Word for word, transcribe the data below from the line with "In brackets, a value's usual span" to the line with "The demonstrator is", keeping both of those lines.

════════════════════

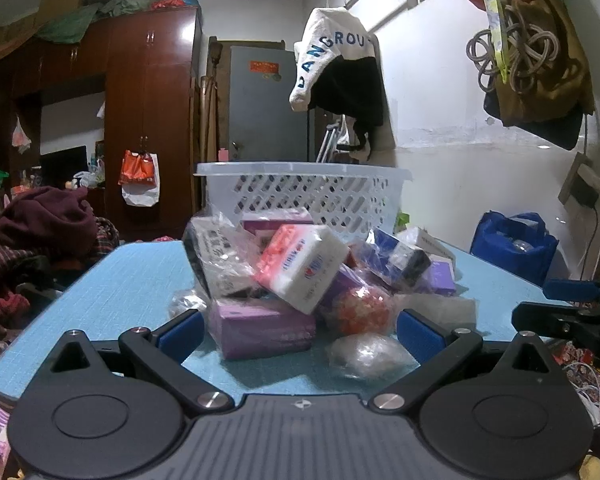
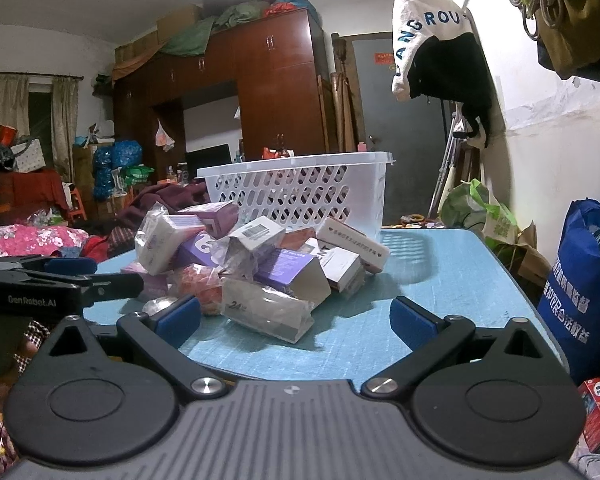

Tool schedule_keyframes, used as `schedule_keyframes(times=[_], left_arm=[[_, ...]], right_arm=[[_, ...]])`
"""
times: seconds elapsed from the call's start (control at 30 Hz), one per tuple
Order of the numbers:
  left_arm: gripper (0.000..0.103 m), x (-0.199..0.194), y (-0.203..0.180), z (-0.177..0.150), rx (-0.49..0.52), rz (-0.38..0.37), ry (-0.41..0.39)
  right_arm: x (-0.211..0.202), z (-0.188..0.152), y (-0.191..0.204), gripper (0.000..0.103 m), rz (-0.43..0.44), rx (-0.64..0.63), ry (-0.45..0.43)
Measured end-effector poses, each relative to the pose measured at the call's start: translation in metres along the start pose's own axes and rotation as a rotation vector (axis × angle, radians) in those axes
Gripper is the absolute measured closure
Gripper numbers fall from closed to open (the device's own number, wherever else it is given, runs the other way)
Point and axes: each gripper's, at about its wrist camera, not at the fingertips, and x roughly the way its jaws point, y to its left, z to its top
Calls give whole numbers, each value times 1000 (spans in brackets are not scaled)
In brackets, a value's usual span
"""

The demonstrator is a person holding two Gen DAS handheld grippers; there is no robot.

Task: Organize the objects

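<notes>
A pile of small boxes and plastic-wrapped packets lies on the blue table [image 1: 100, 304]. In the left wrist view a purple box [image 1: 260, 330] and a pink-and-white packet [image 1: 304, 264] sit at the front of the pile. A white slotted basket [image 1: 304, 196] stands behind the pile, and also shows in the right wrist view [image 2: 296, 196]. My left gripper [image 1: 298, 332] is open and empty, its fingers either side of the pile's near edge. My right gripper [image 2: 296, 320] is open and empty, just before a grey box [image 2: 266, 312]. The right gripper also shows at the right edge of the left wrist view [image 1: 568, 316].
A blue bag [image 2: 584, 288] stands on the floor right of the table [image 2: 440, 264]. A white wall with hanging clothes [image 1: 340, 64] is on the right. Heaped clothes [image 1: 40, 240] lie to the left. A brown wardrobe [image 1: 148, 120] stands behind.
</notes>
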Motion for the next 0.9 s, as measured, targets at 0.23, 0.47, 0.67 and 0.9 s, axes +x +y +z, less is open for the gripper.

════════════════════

Solution for this exercise.
In brackets, a value's usual span
"""

The demonstrator is a person holding two Gen DAS handheld grippers; there is no robot.

This exercise has been worked through to completion.